Annan urges 11 key countries to ratify nuclear test ban treaty so it can take effect

Kofi Annan urged 11 key countries, including the United States, to ratify the nuclear test-ban treaty so it can finally take effect.

Opening a conference Wednesday to spur the treaty's entry into force, Secretary-General Annan said all countries should be gravely concerned that nine years after the treaty was opened for signatures, it still hasn't entered into force.

"The longer entry into force of the treaty is delayed, the greater the risk that someone, somewhere, will test nuclear weapons," he warned. "That would be a major setback for the cause of non-proliferation and disarmament."

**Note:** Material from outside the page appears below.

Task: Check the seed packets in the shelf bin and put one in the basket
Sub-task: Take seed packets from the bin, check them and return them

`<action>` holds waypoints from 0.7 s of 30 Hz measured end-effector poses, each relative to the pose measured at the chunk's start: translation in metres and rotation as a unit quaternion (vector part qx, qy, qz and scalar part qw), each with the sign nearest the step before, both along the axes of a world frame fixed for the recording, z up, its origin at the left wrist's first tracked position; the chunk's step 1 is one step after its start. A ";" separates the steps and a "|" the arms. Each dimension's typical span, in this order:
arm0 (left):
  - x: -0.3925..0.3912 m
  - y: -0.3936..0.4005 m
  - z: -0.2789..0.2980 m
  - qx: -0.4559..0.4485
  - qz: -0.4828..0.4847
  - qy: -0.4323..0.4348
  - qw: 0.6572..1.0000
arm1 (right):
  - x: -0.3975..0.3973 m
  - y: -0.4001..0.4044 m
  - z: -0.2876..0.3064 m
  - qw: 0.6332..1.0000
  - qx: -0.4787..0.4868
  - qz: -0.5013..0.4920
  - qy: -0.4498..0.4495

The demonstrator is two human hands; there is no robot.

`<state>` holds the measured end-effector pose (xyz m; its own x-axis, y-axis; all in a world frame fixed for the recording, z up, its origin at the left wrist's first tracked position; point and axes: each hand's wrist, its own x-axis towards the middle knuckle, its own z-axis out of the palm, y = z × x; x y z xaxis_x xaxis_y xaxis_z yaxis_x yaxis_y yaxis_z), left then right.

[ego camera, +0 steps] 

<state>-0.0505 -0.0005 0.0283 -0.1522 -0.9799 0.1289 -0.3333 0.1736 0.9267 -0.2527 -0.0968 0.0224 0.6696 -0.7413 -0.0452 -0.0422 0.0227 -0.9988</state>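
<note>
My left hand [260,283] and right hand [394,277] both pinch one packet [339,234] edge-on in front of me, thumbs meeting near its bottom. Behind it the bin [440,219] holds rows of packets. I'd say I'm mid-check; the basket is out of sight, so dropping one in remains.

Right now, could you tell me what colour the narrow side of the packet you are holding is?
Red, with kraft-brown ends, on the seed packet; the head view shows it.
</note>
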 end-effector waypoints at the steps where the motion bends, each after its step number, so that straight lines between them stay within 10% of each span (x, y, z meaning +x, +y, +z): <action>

Since the Comprehensive Nuclear Test Ban Treaty opened for signatures in September 1996, it has been signed by 175 countries and ratified by 123 countries.

But it will only take effect when 44 countries that participated in the Conference on Disarmament in 1996 and possessed nuclear research and power reactors have ratified it. To date, 33 of the 44 countries have ratified the treaty, but there seem little prospects of getting all 11 holdouts to change their positions.

The United States has signed the treaty, but it has not been ratified by the U.S. Senate. U.S. President George W. Bush's administration opposes it and is boycotting the three-day conference. Other countries that have refused to ratify the treaty include Pakistan, India, Israel and North Korea all of which are believed to have nuclear weapons.